# What this task involves
Write out each record below exactly, without pictures.

# Material for this exercise

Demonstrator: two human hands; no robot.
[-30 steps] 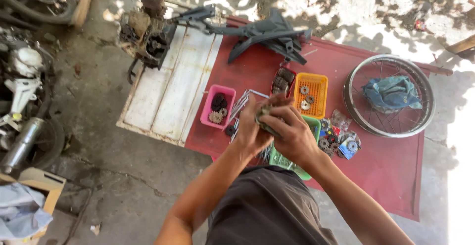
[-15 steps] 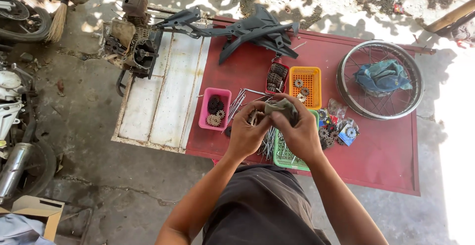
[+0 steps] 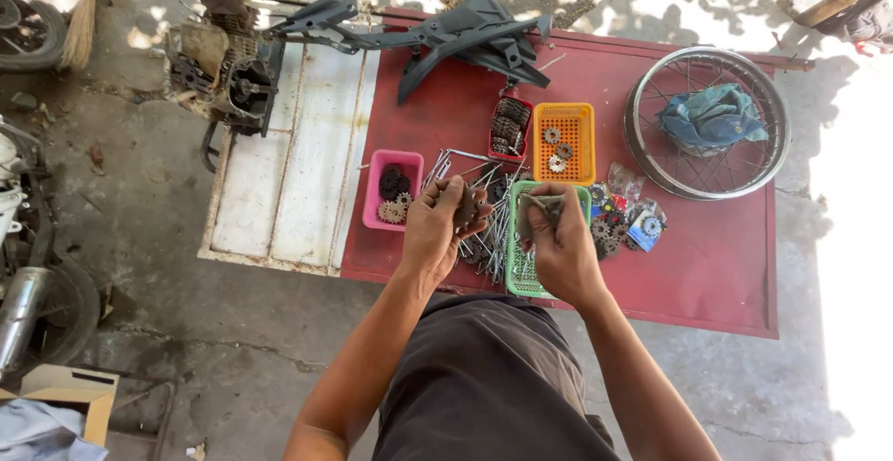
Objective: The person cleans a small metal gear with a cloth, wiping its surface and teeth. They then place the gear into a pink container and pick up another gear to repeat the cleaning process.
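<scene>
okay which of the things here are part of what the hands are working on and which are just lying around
In hand or close by:
left hand holding a dark metal part
right hand holding a grey metal piece
green basket
loose spokes

Lying about:
spoked wheel rim
blue cloth
engine block
black plastic fairing

**Worn metal, bright plastic and rough concrete**

A matt red mat (image 3: 707, 266) is the landmark. On it stand glossy plastic baskets: pink (image 3: 392, 188), orange (image 3: 564, 143) and green (image 3: 521, 266), the last amid thin shiny metal rods (image 3: 493, 238). The left hand (image 3: 435, 228) grips a dull, grimy metal part (image 3: 465, 208); the right hand (image 3: 558, 247) holds another greyish metal piece (image 3: 544, 205). At the mat's right end, a shiny metal spoked wheel rim (image 3: 707, 121) holds a crumpled blue-green cloth (image 3: 712, 115). At its top edge lies a matt black plastic frame cover (image 3: 465, 38). Left of it, a scuffed white painted panel (image 3: 293, 163) bears a greasy metal engine (image 3: 228, 70). Beneath, rough cracked concrete (image 3: 139, 312).
</scene>
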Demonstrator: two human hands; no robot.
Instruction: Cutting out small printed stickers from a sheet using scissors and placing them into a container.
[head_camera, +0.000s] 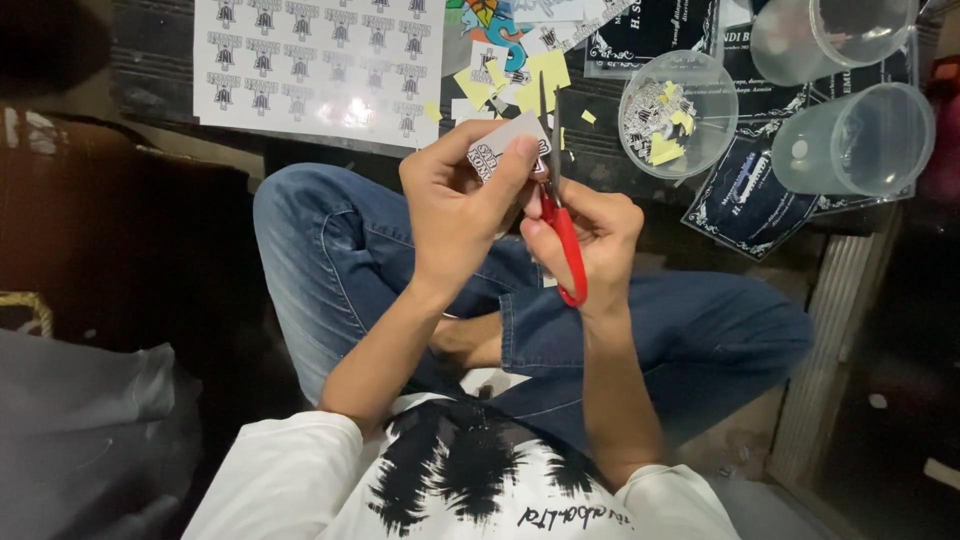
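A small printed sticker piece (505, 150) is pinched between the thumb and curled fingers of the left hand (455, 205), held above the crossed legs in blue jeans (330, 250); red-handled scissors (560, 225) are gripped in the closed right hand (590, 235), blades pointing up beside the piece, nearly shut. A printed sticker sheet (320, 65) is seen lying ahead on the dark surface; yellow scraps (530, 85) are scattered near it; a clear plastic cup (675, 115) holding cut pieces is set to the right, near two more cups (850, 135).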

# Your solution
Demonstrator: two human hands; no robot.
[-30 steps] 
[-15 steps] 
[+0 steps] 
Objective: The person cleans a small metal gear with a cloth, wiping its surface and teeth. They then place the gear into a pink container and pick up another gear to repeat the cleaning process.
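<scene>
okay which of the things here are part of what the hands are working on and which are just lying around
In hand or close by:
left hand holding a dark metal part
right hand holding a grey metal piece
green basket
loose spokes

Lying about:
spoked wheel rim
blue cloth
engine block
black plastic fairing

**Worn metal, bright plastic and rough concrete**

A matt red mat (image 3: 707, 266) is the landmark. On it stand glossy plastic baskets: pink (image 3: 392, 188), orange (image 3: 564, 143) and green (image 3: 521, 266), the last amid thin shiny metal rods (image 3: 493, 238). The left hand (image 3: 435, 228) grips a dull, grimy metal part (image 3: 465, 208); the right hand (image 3: 558, 247) holds another greyish metal piece (image 3: 544, 205). At the mat's right end, a shiny metal spoked wheel rim (image 3: 707, 121) holds a crumpled blue-green cloth (image 3: 712, 115). At its top edge lies a matt black plastic frame cover (image 3: 465, 38). Left of it, a scuffed white painted panel (image 3: 293, 163) bears a greasy metal engine (image 3: 228, 70). Beneath, rough cracked concrete (image 3: 139, 312).
</scene>
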Demonstrator: two human hands; no robot.
Instruction: Cutting out small printed stickers from a sheet using scissors and placing them into a container.
[head_camera, +0.000s] 
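A small printed sticker piece (505, 150) is pinched between the thumb and curled fingers of the left hand (455, 205), held above the crossed legs in blue jeans (330, 250); red-handled scissors (560, 225) are gripped in the closed right hand (590, 235), blades pointing up beside the piece, nearly shut. A printed sticker sheet (320, 65) is seen lying ahead on the dark surface; yellow scraps (530, 85) are scattered near it; a clear plastic cup (675, 115) holding cut pieces is set to the right, near two more cups (850, 135).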

This answer is now finished.